Despite continued uncertainty about the prospects of both the U.S. and global economies, the majority of U.S. industrial manufacturers remain positive regarding their revenue outlook for the next 12 months, according to the Q3 2012 Manufacturing Barometer released today by PwC US, an accounting and consulting firm.  

Some 82% of respondents forecast revenue growth at their own companies for the next 12 months. Only 9% expect negative results, with many of the respondents planning to hire additional employees, as well as invest in new products and research and development.  However, the projected average growth rate for own-company revenue over the next 12 months dropped to 4.6% from 5.6% in the second quarter, and below last year’s 5% estimate.

“While the majority of U.S. industrial manufacturers continue to forecast revenue growth at their companies over the next 12 months, overall sentiment among those surveyed remains cautious toward the direction of both the U.S. and global economies,” said Bobby Bono, U.S. industrial manufacturing leader for PwC. “Margins remained flat during the third quarter and inventories rose, while concerns rose regarding a lack of demand as a barrier to growth. There was also a notable pullback in capital and operational spending plans for overseas expansion.
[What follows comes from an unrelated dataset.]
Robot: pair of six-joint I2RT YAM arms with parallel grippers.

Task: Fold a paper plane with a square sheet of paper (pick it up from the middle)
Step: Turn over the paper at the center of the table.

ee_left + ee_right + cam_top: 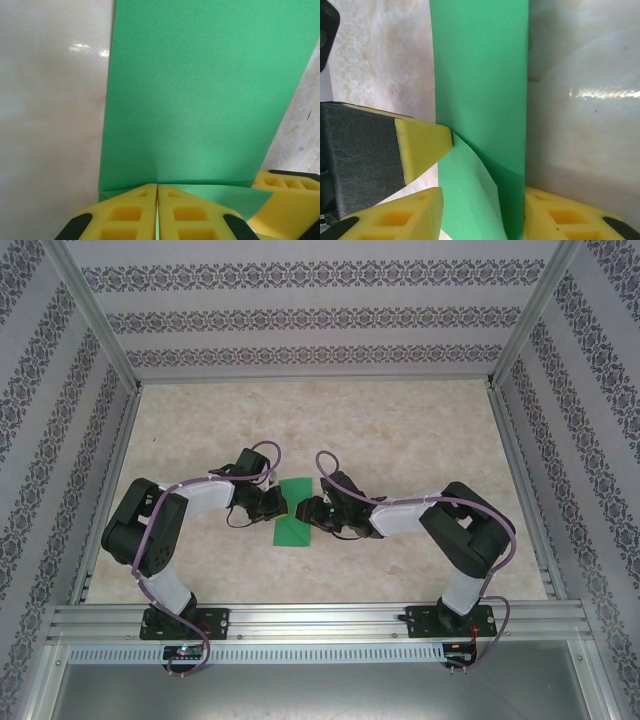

These factors may point to the continued uncertain global climate and a more guarded approach being taken by industrial manufacturers.”

Optimism regarding the 12-month outlook for the U.S. economy dropped to 37% in the third quarter of 2012, down 15 points from 52% in the second quarter, but remained well above the record low levels during the same quarter of 2011.

Sentiment regarding the 12-month outlook for the world economy among manufacturers who market abroad remained low at 29%, although this level improved by 16 points from 13% in the second quarter.  Still, the majority of respondents (54%) expressed uncertainty regarding the 12-month outlook for both the U.S. and global economies.  

The top three barriers to growth in the next 12 months manufacturers identified in the survey were:

  • Lack of demand - 67% (up sharply from 48% in the previous quarter)
  • Legislative/regulatory pressure - 44%
  • Oil/energy prices - 33%

Despite the cautious outlook, more U.S. industrial manufacturing panelists are planning net new hiring over the next 12 months, at 47%, up five points from the previous quarter. Only 7% plan to reduce the number of full-time equivalent employees. The most sought-after employees are expected to be professionals/technicians (33%), production workers (25%) and skilled labor (21%).